• **REQUIRED ACTION**: Repeat word for word every line of the data below, from the first through the line containing "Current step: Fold", and stop there.
=====
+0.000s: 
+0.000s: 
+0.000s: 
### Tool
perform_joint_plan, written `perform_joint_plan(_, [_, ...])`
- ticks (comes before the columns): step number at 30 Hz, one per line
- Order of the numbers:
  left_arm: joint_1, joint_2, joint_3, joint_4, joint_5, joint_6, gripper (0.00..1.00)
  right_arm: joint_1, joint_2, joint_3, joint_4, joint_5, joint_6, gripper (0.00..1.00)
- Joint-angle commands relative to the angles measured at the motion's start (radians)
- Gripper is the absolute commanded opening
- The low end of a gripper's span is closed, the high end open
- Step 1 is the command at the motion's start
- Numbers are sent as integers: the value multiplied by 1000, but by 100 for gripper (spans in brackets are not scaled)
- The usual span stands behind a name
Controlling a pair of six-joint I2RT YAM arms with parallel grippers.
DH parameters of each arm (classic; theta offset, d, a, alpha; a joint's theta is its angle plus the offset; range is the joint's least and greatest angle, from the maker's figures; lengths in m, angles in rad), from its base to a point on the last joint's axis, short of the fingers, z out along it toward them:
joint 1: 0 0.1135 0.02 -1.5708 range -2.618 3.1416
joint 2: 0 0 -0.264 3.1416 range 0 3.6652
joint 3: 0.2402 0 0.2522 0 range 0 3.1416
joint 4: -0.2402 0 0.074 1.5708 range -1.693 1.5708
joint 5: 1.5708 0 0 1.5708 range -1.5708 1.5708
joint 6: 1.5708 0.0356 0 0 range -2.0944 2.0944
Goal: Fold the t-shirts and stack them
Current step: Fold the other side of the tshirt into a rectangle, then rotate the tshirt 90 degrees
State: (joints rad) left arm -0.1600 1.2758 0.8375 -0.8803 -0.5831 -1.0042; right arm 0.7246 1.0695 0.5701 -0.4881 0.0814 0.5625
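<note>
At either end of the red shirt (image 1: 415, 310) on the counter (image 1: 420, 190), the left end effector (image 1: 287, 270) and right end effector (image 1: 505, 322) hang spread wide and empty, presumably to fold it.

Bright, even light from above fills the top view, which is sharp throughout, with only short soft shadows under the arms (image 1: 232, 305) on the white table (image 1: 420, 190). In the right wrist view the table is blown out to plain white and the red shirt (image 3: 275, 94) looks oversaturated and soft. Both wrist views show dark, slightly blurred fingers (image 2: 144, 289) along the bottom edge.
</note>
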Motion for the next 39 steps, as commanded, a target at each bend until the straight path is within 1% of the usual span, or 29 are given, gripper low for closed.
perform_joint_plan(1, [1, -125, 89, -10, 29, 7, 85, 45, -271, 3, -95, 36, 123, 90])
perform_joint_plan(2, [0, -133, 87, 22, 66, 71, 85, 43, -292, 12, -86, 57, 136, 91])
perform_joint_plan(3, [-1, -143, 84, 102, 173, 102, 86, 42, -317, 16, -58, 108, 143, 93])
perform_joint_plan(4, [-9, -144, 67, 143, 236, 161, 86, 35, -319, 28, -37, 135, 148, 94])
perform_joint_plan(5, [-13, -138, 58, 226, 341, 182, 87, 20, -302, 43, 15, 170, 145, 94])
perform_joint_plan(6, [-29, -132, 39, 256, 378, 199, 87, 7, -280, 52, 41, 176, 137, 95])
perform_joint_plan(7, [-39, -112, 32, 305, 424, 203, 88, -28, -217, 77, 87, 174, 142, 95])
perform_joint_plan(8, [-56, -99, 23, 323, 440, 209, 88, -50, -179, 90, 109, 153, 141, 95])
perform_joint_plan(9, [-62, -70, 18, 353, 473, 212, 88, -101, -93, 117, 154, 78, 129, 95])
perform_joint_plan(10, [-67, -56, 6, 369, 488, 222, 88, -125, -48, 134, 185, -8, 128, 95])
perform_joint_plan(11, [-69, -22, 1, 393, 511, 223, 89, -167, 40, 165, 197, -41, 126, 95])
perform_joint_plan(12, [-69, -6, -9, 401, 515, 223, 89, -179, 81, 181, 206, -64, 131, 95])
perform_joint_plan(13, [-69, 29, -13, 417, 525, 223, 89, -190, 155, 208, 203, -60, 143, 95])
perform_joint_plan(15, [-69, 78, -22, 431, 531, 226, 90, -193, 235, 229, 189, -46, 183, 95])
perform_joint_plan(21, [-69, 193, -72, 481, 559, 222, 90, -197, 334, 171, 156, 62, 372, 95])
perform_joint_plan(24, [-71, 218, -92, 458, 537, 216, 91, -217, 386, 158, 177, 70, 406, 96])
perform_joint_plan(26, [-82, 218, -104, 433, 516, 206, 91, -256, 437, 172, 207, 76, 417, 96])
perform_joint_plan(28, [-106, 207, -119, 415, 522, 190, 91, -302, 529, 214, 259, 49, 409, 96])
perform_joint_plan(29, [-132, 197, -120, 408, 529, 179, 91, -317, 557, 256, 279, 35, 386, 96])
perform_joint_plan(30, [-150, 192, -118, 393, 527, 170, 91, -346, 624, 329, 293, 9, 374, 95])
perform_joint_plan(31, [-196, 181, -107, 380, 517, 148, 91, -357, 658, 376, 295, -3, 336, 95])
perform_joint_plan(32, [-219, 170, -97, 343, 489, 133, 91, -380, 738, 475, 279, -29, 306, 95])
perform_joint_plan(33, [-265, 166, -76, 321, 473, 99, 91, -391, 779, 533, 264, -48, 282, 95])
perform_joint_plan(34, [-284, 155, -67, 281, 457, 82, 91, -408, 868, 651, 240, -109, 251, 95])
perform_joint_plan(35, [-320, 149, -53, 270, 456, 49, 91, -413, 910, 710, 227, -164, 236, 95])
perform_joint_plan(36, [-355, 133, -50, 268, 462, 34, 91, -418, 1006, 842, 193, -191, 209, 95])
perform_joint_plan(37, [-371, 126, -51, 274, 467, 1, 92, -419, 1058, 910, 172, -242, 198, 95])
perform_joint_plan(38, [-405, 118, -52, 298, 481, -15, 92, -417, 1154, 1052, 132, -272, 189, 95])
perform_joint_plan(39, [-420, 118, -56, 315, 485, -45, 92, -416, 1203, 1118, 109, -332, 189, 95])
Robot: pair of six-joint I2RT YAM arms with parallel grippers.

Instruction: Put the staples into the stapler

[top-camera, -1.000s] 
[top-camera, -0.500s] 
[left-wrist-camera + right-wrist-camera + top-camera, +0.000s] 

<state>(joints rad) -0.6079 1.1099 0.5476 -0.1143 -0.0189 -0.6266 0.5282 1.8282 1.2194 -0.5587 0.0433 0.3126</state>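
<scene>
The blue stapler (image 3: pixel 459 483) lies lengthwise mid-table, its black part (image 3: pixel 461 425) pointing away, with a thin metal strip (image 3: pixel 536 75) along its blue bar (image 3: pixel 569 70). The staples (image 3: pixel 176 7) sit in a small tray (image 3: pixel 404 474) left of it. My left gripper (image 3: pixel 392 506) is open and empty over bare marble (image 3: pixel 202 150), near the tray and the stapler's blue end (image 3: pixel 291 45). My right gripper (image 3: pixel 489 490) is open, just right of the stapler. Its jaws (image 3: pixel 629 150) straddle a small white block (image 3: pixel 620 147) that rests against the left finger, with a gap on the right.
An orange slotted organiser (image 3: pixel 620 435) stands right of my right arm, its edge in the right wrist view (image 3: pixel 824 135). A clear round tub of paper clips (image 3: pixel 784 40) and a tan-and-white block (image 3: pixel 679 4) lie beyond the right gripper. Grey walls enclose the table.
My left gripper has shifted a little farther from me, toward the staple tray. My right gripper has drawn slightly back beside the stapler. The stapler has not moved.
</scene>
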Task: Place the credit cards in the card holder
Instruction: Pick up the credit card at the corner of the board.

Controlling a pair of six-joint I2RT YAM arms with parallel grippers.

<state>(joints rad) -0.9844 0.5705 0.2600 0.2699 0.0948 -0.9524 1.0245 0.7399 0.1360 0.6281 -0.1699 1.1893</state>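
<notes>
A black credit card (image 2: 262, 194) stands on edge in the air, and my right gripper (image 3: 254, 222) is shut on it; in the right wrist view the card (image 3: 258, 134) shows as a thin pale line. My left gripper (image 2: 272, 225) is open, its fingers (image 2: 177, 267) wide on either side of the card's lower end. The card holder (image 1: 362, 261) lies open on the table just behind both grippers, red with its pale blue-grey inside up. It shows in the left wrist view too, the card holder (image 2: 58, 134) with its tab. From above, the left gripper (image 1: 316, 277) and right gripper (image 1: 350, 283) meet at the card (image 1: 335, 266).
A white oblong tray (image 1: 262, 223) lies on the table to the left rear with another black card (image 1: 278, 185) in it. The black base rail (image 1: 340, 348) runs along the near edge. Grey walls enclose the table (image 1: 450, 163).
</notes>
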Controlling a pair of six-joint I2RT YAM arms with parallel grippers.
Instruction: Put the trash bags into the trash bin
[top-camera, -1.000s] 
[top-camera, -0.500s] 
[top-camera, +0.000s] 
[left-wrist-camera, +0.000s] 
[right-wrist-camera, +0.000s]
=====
• **OUTPUT OF THE TASK**:
+0.000s: 
+0.000s: 
+0.000s: 
### Tool
perform_joint_plan, written `perform_joint_plan(_, [_, ...])`
- ticks (comes before the columns): step number at 30 Hz, one per line
- Order of the numbers:
  left_arm: joint_1, joint_2, joint_3, joint_4, joint_5, joint_6, gripper (0.00..1.00)
  right_arm: joint_1, joint_2, joint_3, joint_4, joint_5, joint_6, gripper (0.00..1.00)
- Joint-angle commands relative to the angles measured at the motion's start (radians)
- Gripper is the absolute commanded opening
- The low end of a gripper's span is closed, the high end open
- Step 1 is the command at the motion's start
- Numbers are sent as integers: the value multiplied by 1000, but by 100 for gripper (spans in brackets are not scaled)
- The usual span stands behind a name
Controlling a pair of six-joint I2RT YAM arms with parallel grippers.
DH parameters of each arm (classic; theta offset, d, a, alpha; a joint's theta is its angle plus the offset; range is the joint's least and greatest angle, from the maker's figures; lengths in m, angles in rad), from its base to a point on the last joint's axis, short of the fingers, z out along it toward them:
joint 1: 0 0.1135 0.02 -1.5708 range -2.618 3.1416
joint 2: 0 0 -0.264 3.1416 range 0 3.6652
joint 3: 0.2402 0 0.2522 0 range 0 3.1416
joint 4: -0.2402 0 0.074 1.5708 range -1.693 1.5708
joint 5: 1.5708 0 0 1.5708 range -1.5708 1.5708
joint 6: 1.5708 0.0356 0 0 range -2.0944 2.0944
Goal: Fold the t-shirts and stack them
Current step: Fold the other side of the tshirt into a rectangle, then rotate the tshirt 90 degrees

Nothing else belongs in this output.